Segment Open

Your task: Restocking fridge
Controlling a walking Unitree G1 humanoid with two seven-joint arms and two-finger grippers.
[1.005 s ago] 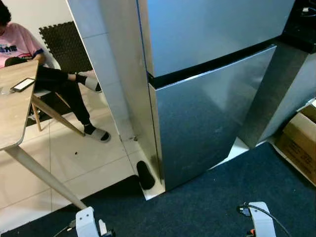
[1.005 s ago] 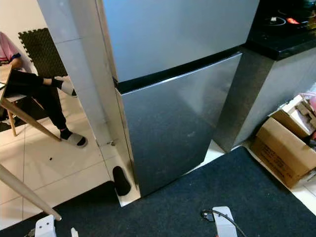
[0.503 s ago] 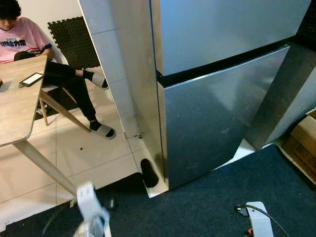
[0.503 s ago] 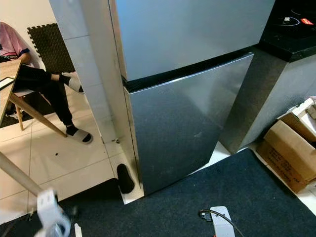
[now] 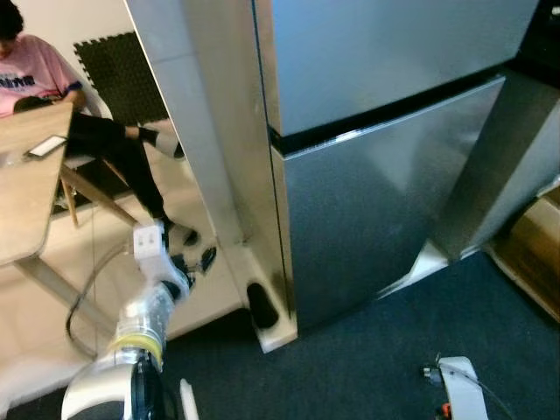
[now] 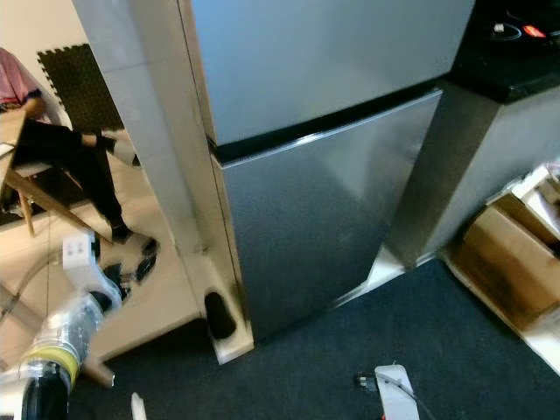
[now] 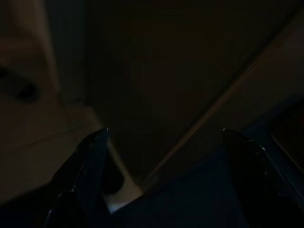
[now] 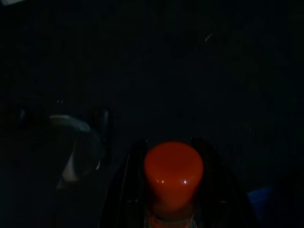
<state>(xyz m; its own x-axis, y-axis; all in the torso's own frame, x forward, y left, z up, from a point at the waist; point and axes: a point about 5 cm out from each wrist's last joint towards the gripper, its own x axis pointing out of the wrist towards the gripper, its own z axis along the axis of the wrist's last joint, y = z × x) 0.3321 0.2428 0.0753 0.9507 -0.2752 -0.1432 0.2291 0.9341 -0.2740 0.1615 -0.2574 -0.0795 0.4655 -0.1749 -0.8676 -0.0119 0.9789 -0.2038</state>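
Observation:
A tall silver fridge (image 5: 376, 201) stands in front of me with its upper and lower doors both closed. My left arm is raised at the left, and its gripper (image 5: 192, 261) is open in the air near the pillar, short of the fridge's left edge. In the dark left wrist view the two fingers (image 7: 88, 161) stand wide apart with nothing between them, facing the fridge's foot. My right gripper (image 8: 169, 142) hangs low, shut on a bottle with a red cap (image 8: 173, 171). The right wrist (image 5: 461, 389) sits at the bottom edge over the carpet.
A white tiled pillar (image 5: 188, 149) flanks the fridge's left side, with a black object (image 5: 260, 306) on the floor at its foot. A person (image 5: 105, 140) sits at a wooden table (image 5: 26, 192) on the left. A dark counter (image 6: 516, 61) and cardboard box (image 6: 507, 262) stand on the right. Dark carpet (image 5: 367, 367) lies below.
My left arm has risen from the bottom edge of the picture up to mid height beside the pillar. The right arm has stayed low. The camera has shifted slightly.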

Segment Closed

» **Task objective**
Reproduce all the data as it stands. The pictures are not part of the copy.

» **Task output**
Your task: Restocking fridge
Controlling a walking Unitree G1 humanoid with two seven-joint arms and two-finger grippers.
[1.005 s ago] 
[1.005 s ago] 
[0.503 s ago] 
[0.503 s ago] 
[now] 
[now] 
[now] 
[now] 
<state>(xyz m; its own x-axis, y-axis; all in the torso's own frame, x forward, y left, z up, from a point at the waist; point and axes: a point about 5 cm out from each wrist's last joint towards the gripper, its own x axis pointing out of the wrist towards the gripper, its own z axis along the axis of the wrist's last joint, y = z × x) 0.3321 0.2428 0.0753 0.9507 -0.2752 -0.1432 0.2291 0.9341 -0.2740 0.1615 -0.2574 -0.0795 0.4655 -0.1749 -0.8676 -0.0119 0.9789 -0.2038</state>
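Observation:
A tall silver fridge (image 5: 376, 201) stands in front of me with its upper and lower doors both closed. My left arm is raised at the left, and its gripper (image 5: 192, 261) is open in the air near the pillar, short of the fridge's left edge. In the dark left wrist view the two fingers (image 7: 88, 161) stand wide apart with nothing between them, facing the fridge's foot. My right gripper (image 8: 169, 142) hangs low, shut on a bottle with a red cap (image 8: 173, 171). The right wrist (image 5: 461, 389) sits at the bottom edge over the carpet.
A white tiled pillar (image 5: 188, 149) flanks the fridge's left side, with a black object (image 5: 260, 306) on the floor at its foot. A person (image 5: 105, 140) sits at a wooden table (image 5: 26, 192) on the left. A dark counter (image 6: 516, 61) and cardboard box (image 6: 507, 262) stand on the right. Dark carpet (image 5: 367, 367) lies below.
My left arm has risen from the bottom edge of the picture up to mid height beside the pillar. The right arm has stayed low. The camera has shifted slightly.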

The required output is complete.